More so than a standard raise, the “thank-you pay” is meant to express appreciation to the team members for working in a warehouse during hot summer months, all while wearing a mask and gloves. 

“Thank-you pay” then got bumped to $4/hour during the peak holiday season. And this is all icing on the cake, as Uncommon Goods starts its minimum pay at $20/hour (New York’s minimum wage is $15/hour).

Uncommon Goods continues to prioritize the health and safety of its team members all while deepening their commitment to fostering a culture of diversity, equity and inclusivity. They’re investing more in the ongoing development of team members with new programs, too. Uncommon Goods offers Bravely, an online professional coaching platform, to all year-round team members free of charge, and hosts monthly virtual panels that are also presented by way of viewing rooms to onsite team members. These panels highlight different communities within the company. Past panels have been inspired by Black History Month, Pride Month, and AAPI Month, offering these groups a voice, as well as a company-wide opportunities for mental-health education and support.

Truly connected

TRU Colors is a North Carolina based brewery that aims to change perceptions by hiring active and rival gang members. 

“When our team members come in, we understand that professional success is predicated on personal success for them,” says Olokunola. “So we focus on those personal items, making sure they have stable housing and reliable transportation, and understanding healthy relationships.”

Many of the benefits implemented by TRU Colors are there to help aid employees in both of these facets of life. There are mandated monthly wellness days, in which employees pause in lieu of a standard lunch for activities like onsite yoga sessions and catered healthy meals. In addition to their local and national community resource guide filled with resources The online support community and therapy service Togetherall is in the works to become complimentary to all employees. They have hosted health fairs, so that employees unfamiliar with the process of signing up for healthcare and appointments gained the knowledge to do so.

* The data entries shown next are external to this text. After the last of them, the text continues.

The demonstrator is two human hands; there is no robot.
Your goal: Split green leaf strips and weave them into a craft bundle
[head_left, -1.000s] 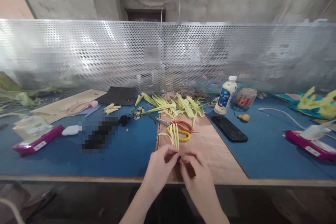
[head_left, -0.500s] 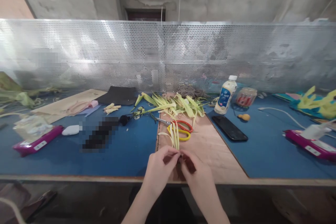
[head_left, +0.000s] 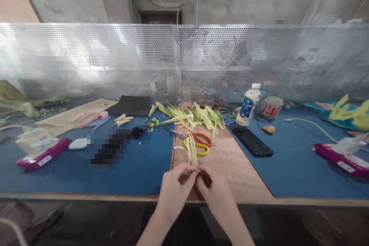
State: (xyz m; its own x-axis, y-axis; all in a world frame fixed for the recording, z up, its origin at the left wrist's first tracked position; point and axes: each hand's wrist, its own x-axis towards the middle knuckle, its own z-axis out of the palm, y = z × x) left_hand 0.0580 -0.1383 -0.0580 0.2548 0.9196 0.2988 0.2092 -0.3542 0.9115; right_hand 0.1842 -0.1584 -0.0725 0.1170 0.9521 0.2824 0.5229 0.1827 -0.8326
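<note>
My left hand point(head_left: 179, 180) and my right hand point(head_left: 210, 182) meet over the cardboard near the table's front edge, thumbs and forefingers pinched together. From between their fingertips a bundle of pale husk strips point(head_left: 192, 150) fans out and away from me. The pinched ends are hidden by the fingers. Just beyond lie scissors point(head_left: 203, 144) with one red and one yellow handle loop, partly under the strips. Farther back sits a heap of green-yellow corn husks point(head_left: 198, 115).
A bottle point(head_left: 248, 105), a jar point(head_left: 270, 107) and a black phone point(head_left: 253, 141) stand or lie to the right. Purple packs point(head_left: 43, 157) rest at both sides. A perforated metal screen point(head_left: 178, 57) closes the table's back. Brown cardboard point(head_left: 230, 165) covers the middle.
My fingertips have shifted slightly at the pinch, and the right fingers are a little closer together. The strips and the things on the table look much the same.
</note>
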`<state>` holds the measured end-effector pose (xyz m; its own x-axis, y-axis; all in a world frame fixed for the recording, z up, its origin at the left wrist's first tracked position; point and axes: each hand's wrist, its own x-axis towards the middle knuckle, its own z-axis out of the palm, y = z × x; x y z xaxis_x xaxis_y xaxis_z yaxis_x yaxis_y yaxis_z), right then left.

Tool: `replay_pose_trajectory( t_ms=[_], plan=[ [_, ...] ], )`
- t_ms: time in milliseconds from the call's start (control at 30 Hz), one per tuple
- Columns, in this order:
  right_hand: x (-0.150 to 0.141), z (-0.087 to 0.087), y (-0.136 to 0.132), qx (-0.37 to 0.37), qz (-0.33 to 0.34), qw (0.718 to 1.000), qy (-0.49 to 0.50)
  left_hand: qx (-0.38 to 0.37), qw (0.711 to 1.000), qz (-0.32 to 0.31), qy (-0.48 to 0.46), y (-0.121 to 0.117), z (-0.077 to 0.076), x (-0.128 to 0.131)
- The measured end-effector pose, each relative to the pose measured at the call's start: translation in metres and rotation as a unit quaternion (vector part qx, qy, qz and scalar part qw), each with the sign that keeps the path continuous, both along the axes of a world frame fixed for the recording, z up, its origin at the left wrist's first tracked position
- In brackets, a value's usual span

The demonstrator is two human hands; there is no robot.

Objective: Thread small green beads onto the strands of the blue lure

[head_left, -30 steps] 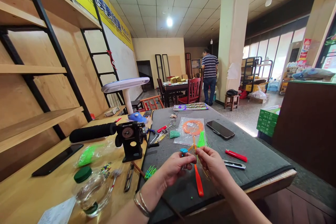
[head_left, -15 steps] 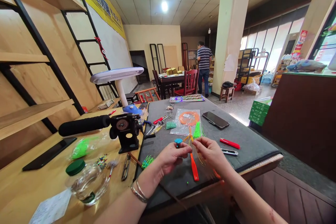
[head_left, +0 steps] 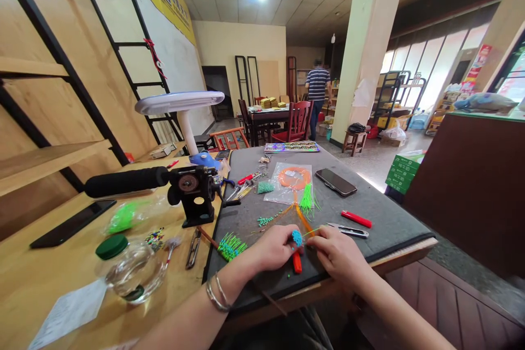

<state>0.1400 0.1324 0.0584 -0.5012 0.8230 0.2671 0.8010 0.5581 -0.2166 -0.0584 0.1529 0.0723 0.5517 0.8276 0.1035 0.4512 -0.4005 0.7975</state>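
Observation:
Over the grey mat, my left hand [head_left: 279,249] is closed around a small cluster of blue beads [head_left: 297,237], which shows at its fingertips. A thin green strand [head_left: 309,232] runs from the cluster to my right hand [head_left: 336,249], whose thumb and fingers pinch it. Just under my left hand lies a red handle [head_left: 297,263], partly covered. Orange strands [head_left: 302,221] stretch across the mat behind my hands, beside a bundle of bright green strands [head_left: 307,200]. Loose teal beads [head_left: 264,221] are scattered left of these. Green strands with blue tips [head_left: 232,246] lie near my left forearm.
A black hand-cranked winder [head_left: 192,197] stands left of the mat, near a green-lidded jar [head_left: 135,279] of clear liquid. Metal snips [head_left: 350,231], a red tool [head_left: 356,219] and a phone [head_left: 336,181] lie at right. A person [head_left: 318,93] stands far back.
My hands have come lower and nearer, with the blue cluster now turned toward me at my left fingertips. My right hand has moved slightly right. The distant person has turned away.

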Motion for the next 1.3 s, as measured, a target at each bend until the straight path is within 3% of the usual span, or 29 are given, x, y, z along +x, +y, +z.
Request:
replay_pose_trajectory(
  t_ms=[200,367,600,833,1033,1300],
  plan=[
    [0.002,0.002,0.000,0.002,-0.019,1.000,0.000,0.027,0.995,0.080,0.043,0.007,0.001,-0.007],
    [-0.003,0.004,0.002,0.020,-0.017,1.000,0.001,0.021,0.994,0.107,0.019,0.010,-0.002,-0.006],
    [-0.012,0.005,0.010,0.026,-0.016,0.998,-0.050,0.024,0.995,0.095,-0.019,0.010,0.002,-0.005],
    [-0.013,0.004,0.009,0.006,0.026,1.000,-0.011,0.048,0.993,0.105,-0.028,0.010,0.001,-0.004],
    [-0.005,0.008,0.014,0.006,-0.009,1.000,-0.021,0.048,0.992,0.110,-0.026,0.009,-0.001,-0.003],
    [-0.010,0.007,0.014,0.028,-0.002,0.996,-0.079,0.051,0.994,0.096,-0.024,0.010,0.000,-0.002]
  ],
)
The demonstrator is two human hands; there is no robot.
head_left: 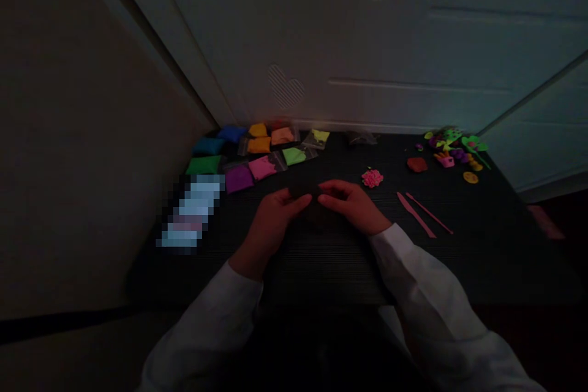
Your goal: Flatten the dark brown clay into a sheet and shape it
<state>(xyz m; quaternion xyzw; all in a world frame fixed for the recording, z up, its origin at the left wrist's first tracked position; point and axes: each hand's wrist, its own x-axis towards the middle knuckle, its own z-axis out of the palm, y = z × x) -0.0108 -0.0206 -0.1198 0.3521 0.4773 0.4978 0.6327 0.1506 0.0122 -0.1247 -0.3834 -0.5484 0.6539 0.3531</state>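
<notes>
Dim light, detail poor. L hand (272,220) and R hand (356,202) meet approx. mid-table, thumbs toward each other, w/ a dark piece (304,189) between them. L grip: thumb + fingers clamped on dark piece at its left side; R grip: thumb + fingertips pinched on its right edge. Shape & material of piece: cannot tell, too dark vs. black table (331,266). Position: over centre of table, left of and a bit nearer than pink flower (372,178), apart from it. Far left, bags of coloured stuff in rough rows: blue bag (231,133), green bag (204,165), purple bag (239,178), pink bag (261,167), light-green bag (294,155), peach bag (282,135), plus others. Purple & pink bags side by side, just beyond L hand. Near left of these: bright rectangle (193,211), pixelated, content n/a. Right of R hand: pink knife-shaped tool (414,214) and thin pink stick (429,213), side by side, slanting. Farther right: red-brown lump (417,164), flat; then cluster of small coloured figures (454,146) at far right corner, yellow disc (471,177) just nearer. Both forearms in white sleeves (413,285).
</notes>
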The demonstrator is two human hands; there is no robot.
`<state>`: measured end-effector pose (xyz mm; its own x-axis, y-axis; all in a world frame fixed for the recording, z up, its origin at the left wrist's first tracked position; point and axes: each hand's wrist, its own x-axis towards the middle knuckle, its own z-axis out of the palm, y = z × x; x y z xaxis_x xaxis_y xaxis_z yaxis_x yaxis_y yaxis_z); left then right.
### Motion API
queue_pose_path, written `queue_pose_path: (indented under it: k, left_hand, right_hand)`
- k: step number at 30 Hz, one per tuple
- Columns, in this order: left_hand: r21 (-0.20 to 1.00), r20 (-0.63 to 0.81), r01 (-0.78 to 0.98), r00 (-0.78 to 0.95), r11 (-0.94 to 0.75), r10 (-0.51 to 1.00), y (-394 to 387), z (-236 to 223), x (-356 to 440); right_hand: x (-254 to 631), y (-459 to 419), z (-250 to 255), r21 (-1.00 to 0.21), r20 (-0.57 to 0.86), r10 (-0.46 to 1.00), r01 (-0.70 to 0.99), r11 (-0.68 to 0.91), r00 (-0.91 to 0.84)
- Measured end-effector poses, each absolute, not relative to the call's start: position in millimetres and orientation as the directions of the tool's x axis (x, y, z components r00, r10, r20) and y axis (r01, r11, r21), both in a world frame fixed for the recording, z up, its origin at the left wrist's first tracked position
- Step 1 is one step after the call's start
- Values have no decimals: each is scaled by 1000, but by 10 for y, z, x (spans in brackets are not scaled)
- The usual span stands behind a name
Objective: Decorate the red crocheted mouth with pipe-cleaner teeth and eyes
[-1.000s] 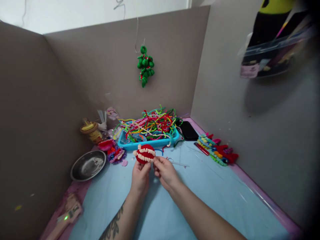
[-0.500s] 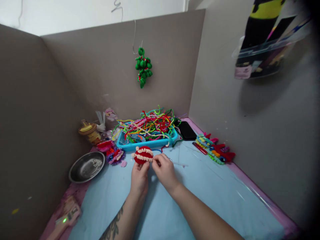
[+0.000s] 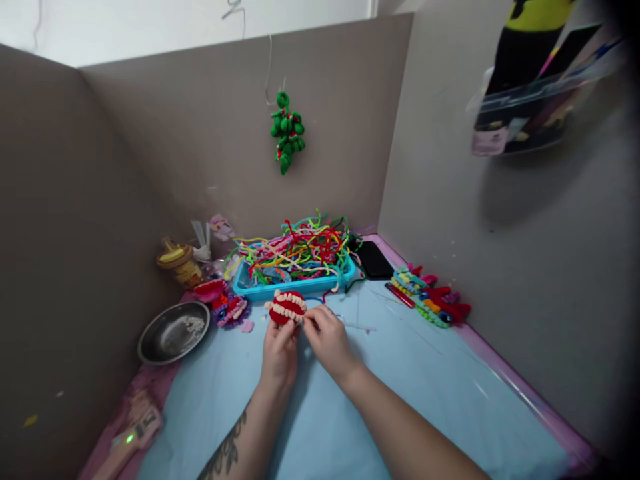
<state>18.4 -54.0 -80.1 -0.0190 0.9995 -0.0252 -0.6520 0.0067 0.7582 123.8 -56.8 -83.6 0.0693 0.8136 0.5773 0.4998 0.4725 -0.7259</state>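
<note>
A round red pipe-cleaner piece with cream scalloped strips (image 3: 287,308) is held up over the blue cloth. My left hand (image 3: 280,347) grips its lower edge between thumb and fingers. At the piece's right side, my right hand (image 3: 327,337) is closed in a pinch by the end of the lower cream strip. Whatever is between those right fingertips is mostly hidden, though the strip's end seems to run into them. Just behind the piece stands a blue tray (image 3: 295,290) heaped with loose pipe cleaners (image 3: 305,250) in many colours.
Left lie a metal bowl (image 3: 167,343) with small white bits, a pink glue gun (image 3: 135,437) with a green light, and purple-red fuzzy pieces (image 3: 230,308). Right are a black phone (image 3: 374,260), a red slim tool (image 3: 400,295) and colourful fuzzy pieces (image 3: 433,300). Grey partitions (image 3: 340,133) enclose the table.
The red and cream piece has tilted slightly in my left hand, and my left thumb has shifted a little up its face. My right hand keeps its pinch at nearly the same spot.
</note>
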Motion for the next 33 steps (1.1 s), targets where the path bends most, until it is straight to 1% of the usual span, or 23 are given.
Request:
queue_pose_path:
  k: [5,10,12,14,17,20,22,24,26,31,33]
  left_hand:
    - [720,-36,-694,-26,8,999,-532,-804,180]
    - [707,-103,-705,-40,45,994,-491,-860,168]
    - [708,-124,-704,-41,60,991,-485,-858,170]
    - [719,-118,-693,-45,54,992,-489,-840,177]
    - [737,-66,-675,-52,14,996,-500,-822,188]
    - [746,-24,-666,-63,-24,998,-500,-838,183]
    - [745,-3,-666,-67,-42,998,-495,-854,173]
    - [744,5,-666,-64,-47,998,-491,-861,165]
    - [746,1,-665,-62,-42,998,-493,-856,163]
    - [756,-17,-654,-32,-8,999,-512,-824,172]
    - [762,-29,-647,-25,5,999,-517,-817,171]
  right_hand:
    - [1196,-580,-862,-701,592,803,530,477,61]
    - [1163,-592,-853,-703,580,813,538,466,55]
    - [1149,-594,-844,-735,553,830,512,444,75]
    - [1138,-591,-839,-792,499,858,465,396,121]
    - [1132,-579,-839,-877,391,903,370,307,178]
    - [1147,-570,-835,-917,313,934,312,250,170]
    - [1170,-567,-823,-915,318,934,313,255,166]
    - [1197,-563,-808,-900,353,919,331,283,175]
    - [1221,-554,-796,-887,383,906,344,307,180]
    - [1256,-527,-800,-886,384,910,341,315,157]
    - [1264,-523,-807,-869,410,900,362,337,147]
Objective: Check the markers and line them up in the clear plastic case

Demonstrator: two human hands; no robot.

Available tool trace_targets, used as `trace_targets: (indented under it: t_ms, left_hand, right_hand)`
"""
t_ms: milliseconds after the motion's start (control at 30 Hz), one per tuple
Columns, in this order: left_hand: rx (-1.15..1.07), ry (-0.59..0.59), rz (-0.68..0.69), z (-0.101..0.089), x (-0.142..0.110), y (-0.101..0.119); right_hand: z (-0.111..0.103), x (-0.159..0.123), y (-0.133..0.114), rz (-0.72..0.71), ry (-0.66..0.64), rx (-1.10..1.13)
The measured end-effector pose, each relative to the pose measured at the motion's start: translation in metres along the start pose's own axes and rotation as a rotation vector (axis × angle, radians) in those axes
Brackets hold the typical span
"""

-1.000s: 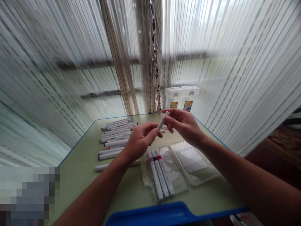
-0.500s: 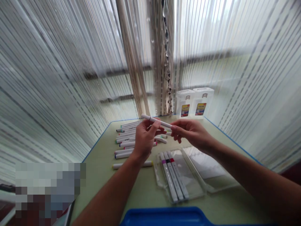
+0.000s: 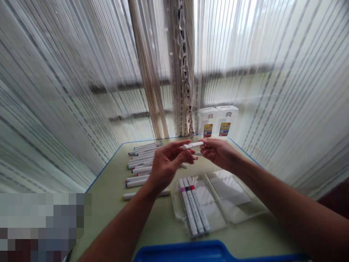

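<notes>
The white marker [image 3: 194, 145] has tipped, left end lower; my right hand [image 3: 219, 152] pinches it; my left hand [image 3: 165, 162], I can't tell.

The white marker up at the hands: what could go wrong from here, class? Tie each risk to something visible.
The white marker is held at one end by the right hand, above the table, so it could slip and drop. Loose markers lie near the left forearm; a brush might set one rolling. The right forearm extends beside the open clear case; a bump might shift it and its three markers.
</notes>
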State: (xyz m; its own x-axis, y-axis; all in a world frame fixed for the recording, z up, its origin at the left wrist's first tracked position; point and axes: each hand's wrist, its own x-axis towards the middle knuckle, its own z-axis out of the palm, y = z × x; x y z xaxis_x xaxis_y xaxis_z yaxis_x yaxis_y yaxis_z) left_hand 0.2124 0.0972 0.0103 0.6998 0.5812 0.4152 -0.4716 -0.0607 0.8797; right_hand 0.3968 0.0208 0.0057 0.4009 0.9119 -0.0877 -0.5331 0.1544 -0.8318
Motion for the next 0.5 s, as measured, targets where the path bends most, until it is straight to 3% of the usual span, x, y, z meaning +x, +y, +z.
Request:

Beyond taking care of the individual, TRU Colors strives to bring understanding and connection across the company. Two of their programs – “Incluserships,” in which two  hires from different backgrounds (gang /non gang) spend time together to learn about each other and their similarities; and “Reverse Mentorships,” where a seasoned employee shadows a new hire and learns from them – bridge that gap by allowing people the time to connect with each other in meaningful ways – bridge that gap by allowing people the time to connect with each other in meaningful ways. 

“It starts with a conversation, not with a Slack message or an email,” says Olokunola. 

Benefits for the people, from the people

The traditional health and insurance benefits are still important – and sometimes, so are educational sessions on these topics – but a more creative approach is crucial. Not all benefits work for every business, which is why it’s important to maintain open communication with your employees to understand their wants and needs. 

“What we’ve learned in 2020 and 2021 is that even though Tru Colors is a for-profit brewery, we are people-focused, purpose-driven and profit aligned,” says Olokunola. “And if you keep those three things upfront, you’ll be able to meet your people where they are, challenge any situations that may hinder the success of the culture you’re trying to build , and be able to create unique and innovative benefits from the ground up and not the top down.”

Both TRU Colors and Uncommon Goods set examples for intentional and people-focused benefits that improve the company culture and overall experience for employees. Benefits like these keep people motivated, engaged and hopefully on your team for years to come.